La prima impressione che si ha di fronte all’improvviso cambiamento intervenuto alla direzione della Repubblica – quella naturalmente di carta, da non confondere con quella in carne e ossa presieduta al Quirinale da Sergio Mattarella – è di una irruzione metaforica dei cingolati o trattori della Fiat, o di come diavolo si chiama dai tempi del compianto Sergio Marchionne, nel giornale fondato nel 1976 da Eugenio Scalfari. Che a 96 anni appena compiuti ha dovuto incassare un’altra cocente delusione, dopo quella procuratagli dal penultimo editore della “sua” Repubblica, Carlo De Benedetti, quando nominò direttore Mario Calabresi per la successione a Ezio Mauro, senza neppure consultarlo. Allora Scalfari minacciò di diradare o addirittura interrompere la sua collaborazione con gli editoriali domenicali ed altri interventi.

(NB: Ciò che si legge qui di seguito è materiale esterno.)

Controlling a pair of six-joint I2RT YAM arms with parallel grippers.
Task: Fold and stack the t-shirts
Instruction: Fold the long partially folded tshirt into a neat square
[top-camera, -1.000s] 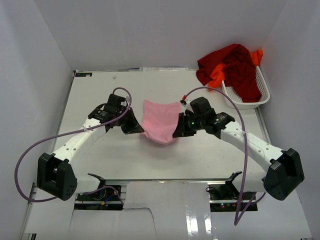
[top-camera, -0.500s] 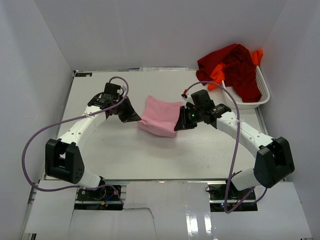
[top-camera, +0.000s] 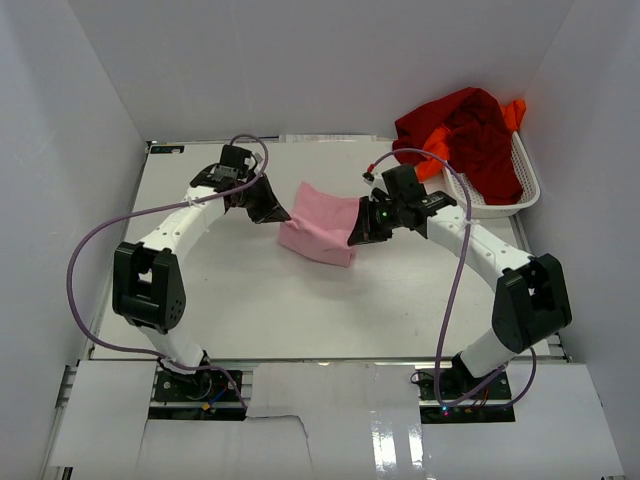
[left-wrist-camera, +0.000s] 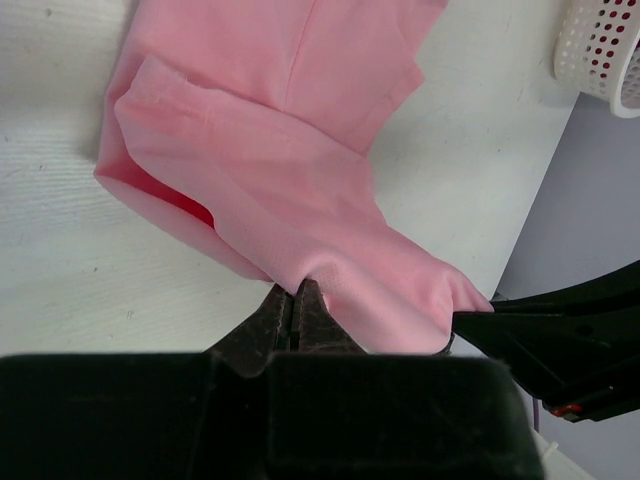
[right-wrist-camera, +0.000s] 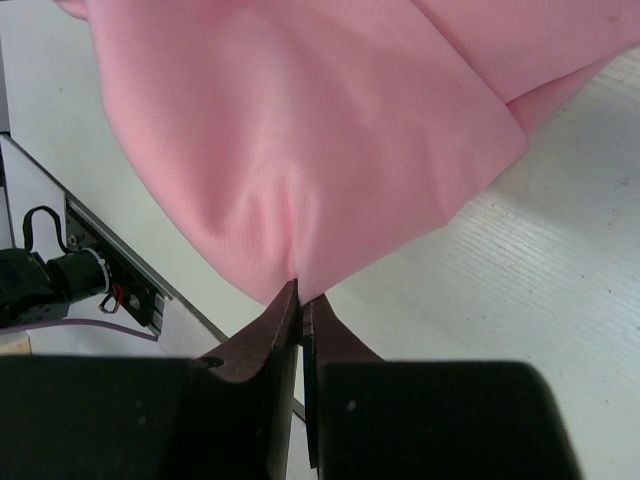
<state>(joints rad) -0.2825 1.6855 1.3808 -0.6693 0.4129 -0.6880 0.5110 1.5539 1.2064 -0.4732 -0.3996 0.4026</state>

IL TRATTORE DI ELKANN SU REPUBBLICA

Il nuovo editore di Repubblica è notoriamente e sostanzialmente la ex Fiat – o, se preferite, per semplicità, il nipote della buonanima di Gianni Agnelli, John Elkann – con un cambiamento di proprietà che Carlo De Benedetti ha cercato inutilmente di impedire, anche a costo di scontrarsi con i figli e dar loro, senza mezzi termini, degli inadatti all’impresa ricevuta in donazione dal padre.

LA CARTA MOLINARI PER REPUBBLICA

Trasferire materialmente, dalla mattina alla sera, il direttore della storica testata della Fiat la Stampa da Torino a Roma, alla guida appunto della Repubblica, è qualcosa che parla da sé. Il nuovo editore ha voluto far sentire tutto il suo peso come più, francamente, non si poteva, non lasciandosi condizionare – fra le proteste della redazione – neppure dalla campagna di solidarietà a favore del direttore uscente, Carlo Verdelli, appena lanciata sulla stessa Repubblica da Francesco Merlo a causa delle minacce di morte piovutegli addosso e procurategli, fra l’altro, una protezione di primo livello da parte delle forze dell’ordine. Lo spostamento del pur ottimo Massimo Giannini dall’interno della Repubblica alla direzione della Stampa fa un po’ assomigliare i due giornali a due stabilimenti industriali dello stesso imprenditore, con vertici intercambiabili a preminenza tuttavia torinese.

LO SCIOPERO A REPUBBLICA

Sul piano economico o industriale, diciamo così, queste operazioni, chiaramente temute dalla redazione scesa non a caso in uno sciopero immediato, sembrano finalizzate a portare a termine piani radicali di riduzione di spese e personale con prepensionamenti destinati a danneggiare il già pericolante Istituto di previdenza dei giornalisti italiani. Che è stato usato spesso dagli editori da qualche tempo come bancomat per i loro stati ripetutamente dichiarati di crisi e conseguenti ristrutturazioni.

GLI EFFETTI DI MOLINARI

Sul piano politico si può sospettare – s  vedrà con i fatti se a torto o a ragione – un ridimensionamento del peso della politica interna sulla linea di Repubblica, privilegiando notoriamente il nuovo direttore Maurizio Molinari, di formazione liberale, la politica estera per la sua consolidata esperienza fra gli Stati Uniti e Israele.

REBUS SCALFARI

D’altronde, va detto che della politica interna si è via via disamorato negli ultimi anni lo stesso Scalfari, scrivendo più volentieri del suo autorevolissimo amico Papa Francesco che dei presidenti italiani del Consiglio dei Ministri. All’ultimo dei quali, tuttavia, egli ha voluto più volte concedere l’onore di un paragone col compianto Aldo Moro per capacità di intuizione e di creazione di sempre più nuovi equilibri politici. E ciò anche se l’ultimo interlocutore di Moro fu Enrico Berlinguer, mentre quelli di Conte vanno, dopo la rottura con Matteo Salvini, da Nicola Zingaretti a Vito Crimi, e un po’ da qualche giorno anche Silvio Berlusconi. Roba da capogiro, o da emergenze, di cui d’altronde è sin troppo piena l’Italia.